PROVIDED MATERIAL>

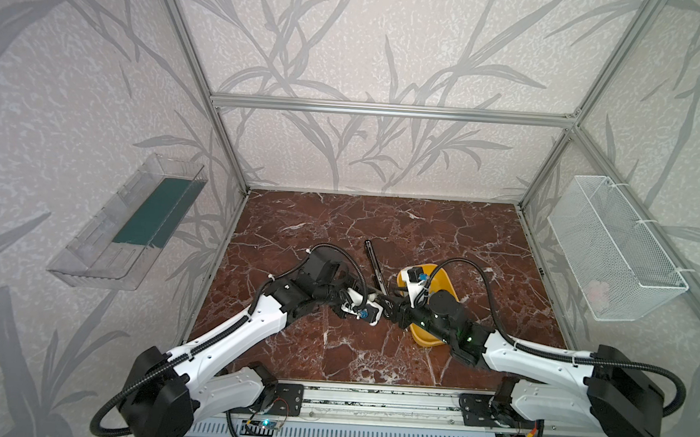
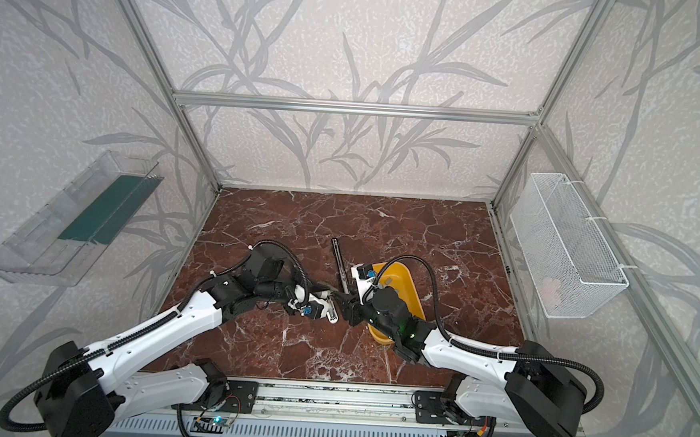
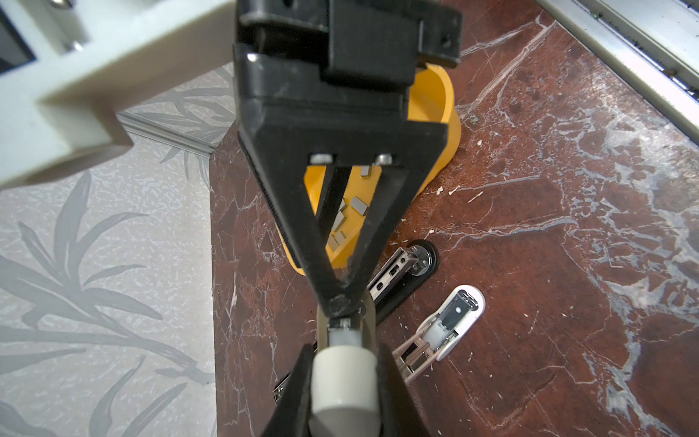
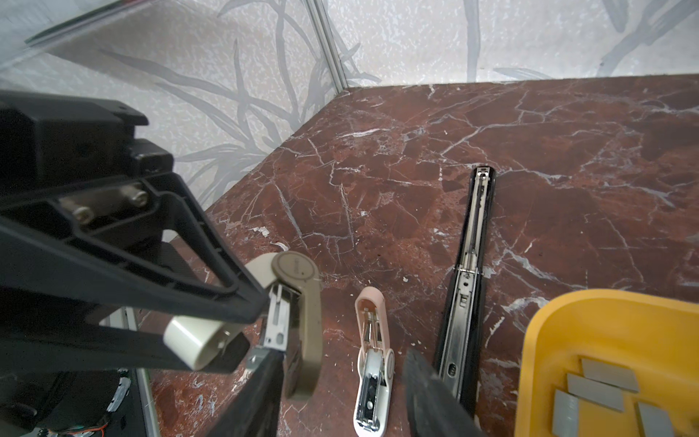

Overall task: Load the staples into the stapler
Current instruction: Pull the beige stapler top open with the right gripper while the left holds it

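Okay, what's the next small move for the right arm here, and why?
Probably swing the right gripper over to the yellow tray and pick up one strip of the staples. Its jaws stand open and empty beside the tan stapler, which the left gripper holds, opened, by its cream end, and the metal channel looks empty.

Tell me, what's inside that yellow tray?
Small flat grey staple strips lie loose on the yellow tray floor. The right arm covers part of it, so their count is unclear.

Staples in tray, taupe stapler open
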`<state>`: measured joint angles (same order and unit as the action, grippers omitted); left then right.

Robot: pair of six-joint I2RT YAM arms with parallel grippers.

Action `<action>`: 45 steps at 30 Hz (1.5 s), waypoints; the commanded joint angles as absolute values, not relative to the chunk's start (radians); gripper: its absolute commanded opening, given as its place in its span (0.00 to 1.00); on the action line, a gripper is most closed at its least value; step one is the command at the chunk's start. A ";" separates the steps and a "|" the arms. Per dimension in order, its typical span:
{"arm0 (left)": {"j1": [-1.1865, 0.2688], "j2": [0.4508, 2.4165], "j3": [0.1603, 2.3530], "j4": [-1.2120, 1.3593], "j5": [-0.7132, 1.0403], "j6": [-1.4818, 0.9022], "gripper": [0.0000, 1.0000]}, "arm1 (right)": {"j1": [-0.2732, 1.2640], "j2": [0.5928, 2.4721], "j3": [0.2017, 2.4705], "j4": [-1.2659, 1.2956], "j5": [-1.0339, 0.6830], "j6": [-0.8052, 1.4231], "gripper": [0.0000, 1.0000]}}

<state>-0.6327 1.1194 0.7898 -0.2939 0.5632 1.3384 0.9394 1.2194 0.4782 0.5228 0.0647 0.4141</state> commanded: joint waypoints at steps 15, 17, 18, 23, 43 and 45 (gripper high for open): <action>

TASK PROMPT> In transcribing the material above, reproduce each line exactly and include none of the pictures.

FINAL ANSWER>
Overall task: Load the staples into the stapler
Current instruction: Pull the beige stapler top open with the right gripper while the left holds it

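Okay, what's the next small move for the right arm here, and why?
Probably swing the right gripper over to the yellow tray and pick up one strip of the staples. Its jaws stand open and empty beside the tan stapler, which the left gripper holds, opened, by its cream end, and the metal channel looks empty.

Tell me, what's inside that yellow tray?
Small flat grey staple strips lie loose on the yellow tray floor. The right arm covers part of it, so their count is unclear.

Staples in tray, taupe stapler open
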`<state>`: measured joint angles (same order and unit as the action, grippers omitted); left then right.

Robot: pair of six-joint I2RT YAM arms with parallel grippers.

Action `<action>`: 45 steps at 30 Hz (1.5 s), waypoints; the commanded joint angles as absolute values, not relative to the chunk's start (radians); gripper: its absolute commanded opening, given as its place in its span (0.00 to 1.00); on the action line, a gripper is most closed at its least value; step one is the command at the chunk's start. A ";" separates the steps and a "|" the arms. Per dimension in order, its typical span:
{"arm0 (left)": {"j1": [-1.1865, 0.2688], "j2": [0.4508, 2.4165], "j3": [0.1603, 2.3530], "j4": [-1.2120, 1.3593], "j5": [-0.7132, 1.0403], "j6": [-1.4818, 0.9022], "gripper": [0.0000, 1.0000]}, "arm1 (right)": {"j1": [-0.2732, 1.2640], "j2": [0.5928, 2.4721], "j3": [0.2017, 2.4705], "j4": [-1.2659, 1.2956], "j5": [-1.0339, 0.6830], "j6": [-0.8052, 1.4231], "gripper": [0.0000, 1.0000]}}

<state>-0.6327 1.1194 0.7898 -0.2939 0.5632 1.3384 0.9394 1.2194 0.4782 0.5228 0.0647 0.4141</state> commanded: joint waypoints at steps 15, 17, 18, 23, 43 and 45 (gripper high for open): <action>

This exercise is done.